▸ PROBLEM STATEMENT: Find the line in the entries below that contains "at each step". Repeat it exactly, and every line after it through the line that contains "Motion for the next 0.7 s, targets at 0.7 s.".

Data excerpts
Start of Block

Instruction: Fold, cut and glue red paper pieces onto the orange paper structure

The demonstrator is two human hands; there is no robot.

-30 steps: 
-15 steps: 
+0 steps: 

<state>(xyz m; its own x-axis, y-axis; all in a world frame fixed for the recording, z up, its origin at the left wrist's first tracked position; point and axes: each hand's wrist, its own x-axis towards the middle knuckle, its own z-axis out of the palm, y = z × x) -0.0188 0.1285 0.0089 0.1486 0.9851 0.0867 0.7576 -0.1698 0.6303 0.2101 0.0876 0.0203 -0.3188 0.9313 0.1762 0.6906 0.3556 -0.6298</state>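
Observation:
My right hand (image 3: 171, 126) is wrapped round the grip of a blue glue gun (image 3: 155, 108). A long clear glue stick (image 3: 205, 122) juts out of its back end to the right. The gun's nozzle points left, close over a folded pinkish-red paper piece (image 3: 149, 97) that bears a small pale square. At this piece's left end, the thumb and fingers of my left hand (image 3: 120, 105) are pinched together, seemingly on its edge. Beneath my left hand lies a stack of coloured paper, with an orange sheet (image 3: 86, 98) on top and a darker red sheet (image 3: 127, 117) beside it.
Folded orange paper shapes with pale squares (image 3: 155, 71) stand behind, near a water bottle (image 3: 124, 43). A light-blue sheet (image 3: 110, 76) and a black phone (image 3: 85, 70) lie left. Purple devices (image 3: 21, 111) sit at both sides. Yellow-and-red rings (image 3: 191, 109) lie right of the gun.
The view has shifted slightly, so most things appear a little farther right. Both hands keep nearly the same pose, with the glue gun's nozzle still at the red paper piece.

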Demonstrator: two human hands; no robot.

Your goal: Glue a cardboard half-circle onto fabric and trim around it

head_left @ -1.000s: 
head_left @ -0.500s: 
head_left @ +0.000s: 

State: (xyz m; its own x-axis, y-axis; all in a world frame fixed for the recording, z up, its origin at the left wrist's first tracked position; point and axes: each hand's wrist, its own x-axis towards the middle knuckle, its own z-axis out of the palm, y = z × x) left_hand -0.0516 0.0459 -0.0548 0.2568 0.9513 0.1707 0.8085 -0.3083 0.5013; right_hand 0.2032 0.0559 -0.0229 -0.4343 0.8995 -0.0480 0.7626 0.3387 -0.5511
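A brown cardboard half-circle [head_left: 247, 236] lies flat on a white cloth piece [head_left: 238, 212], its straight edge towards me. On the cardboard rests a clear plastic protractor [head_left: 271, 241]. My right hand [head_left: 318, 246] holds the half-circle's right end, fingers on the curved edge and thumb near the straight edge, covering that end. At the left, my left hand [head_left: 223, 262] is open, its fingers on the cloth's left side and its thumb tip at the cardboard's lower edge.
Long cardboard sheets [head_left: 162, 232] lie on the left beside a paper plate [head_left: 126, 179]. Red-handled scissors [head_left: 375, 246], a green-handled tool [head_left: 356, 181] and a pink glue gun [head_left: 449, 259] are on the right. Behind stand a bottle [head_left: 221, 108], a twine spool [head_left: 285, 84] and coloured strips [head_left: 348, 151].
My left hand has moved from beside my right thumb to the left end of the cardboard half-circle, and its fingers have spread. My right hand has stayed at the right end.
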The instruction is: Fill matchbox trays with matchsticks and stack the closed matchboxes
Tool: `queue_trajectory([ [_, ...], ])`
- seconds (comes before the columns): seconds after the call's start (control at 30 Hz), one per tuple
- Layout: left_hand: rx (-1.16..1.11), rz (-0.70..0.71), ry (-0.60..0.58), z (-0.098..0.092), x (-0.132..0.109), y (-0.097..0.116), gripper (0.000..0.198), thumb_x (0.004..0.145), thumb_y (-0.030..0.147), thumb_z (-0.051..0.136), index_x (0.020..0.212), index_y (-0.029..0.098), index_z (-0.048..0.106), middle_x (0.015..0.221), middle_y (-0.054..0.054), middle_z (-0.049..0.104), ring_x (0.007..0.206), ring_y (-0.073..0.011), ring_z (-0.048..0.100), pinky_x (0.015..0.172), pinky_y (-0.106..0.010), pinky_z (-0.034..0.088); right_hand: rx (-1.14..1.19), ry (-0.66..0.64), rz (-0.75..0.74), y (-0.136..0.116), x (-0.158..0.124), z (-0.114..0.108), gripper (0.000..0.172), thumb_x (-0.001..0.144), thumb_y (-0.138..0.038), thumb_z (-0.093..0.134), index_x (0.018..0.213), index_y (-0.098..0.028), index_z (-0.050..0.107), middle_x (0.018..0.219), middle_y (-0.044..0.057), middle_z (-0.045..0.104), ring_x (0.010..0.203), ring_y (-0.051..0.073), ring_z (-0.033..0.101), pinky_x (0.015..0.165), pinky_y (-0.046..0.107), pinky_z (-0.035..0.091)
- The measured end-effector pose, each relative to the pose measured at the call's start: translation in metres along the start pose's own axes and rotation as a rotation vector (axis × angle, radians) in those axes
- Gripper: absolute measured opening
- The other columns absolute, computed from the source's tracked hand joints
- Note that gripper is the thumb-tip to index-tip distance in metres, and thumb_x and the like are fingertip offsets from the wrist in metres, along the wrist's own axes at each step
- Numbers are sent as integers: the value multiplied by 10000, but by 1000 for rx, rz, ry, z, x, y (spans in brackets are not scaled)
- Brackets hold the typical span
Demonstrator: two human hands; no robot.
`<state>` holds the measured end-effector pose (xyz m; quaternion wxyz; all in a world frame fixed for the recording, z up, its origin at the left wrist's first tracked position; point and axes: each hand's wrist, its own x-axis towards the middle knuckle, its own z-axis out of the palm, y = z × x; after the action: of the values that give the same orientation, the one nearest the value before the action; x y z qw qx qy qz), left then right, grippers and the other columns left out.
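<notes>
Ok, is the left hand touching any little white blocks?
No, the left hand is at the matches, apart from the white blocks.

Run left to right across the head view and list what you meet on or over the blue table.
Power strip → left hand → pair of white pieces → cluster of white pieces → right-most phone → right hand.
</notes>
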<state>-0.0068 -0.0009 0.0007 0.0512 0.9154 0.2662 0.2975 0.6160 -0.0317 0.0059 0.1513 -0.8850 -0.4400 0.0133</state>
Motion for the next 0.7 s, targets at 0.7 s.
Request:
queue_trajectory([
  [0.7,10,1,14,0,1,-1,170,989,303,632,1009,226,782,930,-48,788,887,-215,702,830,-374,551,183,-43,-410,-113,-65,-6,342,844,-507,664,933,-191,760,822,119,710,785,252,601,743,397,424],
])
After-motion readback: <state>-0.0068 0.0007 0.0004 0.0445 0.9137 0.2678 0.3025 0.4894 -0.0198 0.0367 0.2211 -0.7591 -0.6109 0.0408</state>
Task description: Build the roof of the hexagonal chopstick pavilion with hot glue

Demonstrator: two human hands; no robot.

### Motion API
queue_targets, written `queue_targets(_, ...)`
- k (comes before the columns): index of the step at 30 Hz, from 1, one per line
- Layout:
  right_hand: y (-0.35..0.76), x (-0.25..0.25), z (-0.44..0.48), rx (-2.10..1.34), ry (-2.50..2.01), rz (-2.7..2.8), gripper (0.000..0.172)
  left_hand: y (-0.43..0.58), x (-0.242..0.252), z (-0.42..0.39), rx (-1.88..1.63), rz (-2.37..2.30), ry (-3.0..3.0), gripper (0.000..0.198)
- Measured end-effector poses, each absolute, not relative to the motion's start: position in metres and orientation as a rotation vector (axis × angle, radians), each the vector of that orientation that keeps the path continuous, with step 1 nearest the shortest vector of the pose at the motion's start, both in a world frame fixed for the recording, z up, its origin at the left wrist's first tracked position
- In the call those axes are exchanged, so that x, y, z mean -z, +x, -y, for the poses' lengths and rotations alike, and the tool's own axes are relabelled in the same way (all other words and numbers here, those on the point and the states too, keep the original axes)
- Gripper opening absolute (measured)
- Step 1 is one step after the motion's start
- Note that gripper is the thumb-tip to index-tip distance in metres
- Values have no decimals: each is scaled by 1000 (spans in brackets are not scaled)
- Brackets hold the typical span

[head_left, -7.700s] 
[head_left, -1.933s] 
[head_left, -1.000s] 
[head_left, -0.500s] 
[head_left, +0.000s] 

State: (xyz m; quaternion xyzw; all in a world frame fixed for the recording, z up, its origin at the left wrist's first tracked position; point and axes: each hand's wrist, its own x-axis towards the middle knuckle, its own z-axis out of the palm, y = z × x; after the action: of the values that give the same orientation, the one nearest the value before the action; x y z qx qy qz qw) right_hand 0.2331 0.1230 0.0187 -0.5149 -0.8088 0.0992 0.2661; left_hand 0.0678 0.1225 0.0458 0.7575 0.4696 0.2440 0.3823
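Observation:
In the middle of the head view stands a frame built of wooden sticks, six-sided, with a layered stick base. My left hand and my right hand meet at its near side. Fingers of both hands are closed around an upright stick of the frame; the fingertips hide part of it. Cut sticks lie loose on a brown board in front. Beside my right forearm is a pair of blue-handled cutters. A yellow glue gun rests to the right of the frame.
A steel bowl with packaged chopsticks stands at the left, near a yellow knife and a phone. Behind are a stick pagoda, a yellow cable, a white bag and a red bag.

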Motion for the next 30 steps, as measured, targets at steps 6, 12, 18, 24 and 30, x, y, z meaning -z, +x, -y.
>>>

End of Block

▸ SOLUTION TO THE PROBLEM:
- Note that gripper is the thumb-tip to index-tip distance in metres, and thumb_x and the like are fingertip offsets from the wrist in metres, along the wrist's own axes at each step
- Numbers are sent as integers: the value multiplied by 10000, but by 1000 for rx, rz, ry, z, x, y (spans in brackets are not scaled)
- Brackets hold the typical span
Demonstrator: two human hands; no robot.
`<state>` holds the measured end-effector pose (xyz m; quaternion wxyz; all in a world frame fixed for the recording, z up, its origin at the left wrist's first tracked position; point and axes: each hand's wrist, its own x-axis towards the middle knuckle, its own z-axis out of the palm, y = z × x; after the action: of the values that give the same orientation, the one nearest the value before the action; x y z qw qx qy qz), left then right, grippers and the other columns left out.
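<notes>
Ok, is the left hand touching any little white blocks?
No, the left hand is at the matches, apart from the white blocks.

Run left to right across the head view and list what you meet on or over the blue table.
Power strip → left hand → pair of white pieces → cluster of white pieces → right-most phone → right hand.
</notes>
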<state>-0.0068 -0.0009 0.0007 0.0512 0.9154 0.2662 0.2975 0.6160 -0.0317 0.0059 0.1513 -0.8850 -0.4400 0.0133</state>
Motion for the next 0.7 s, targets at 0.7 s.

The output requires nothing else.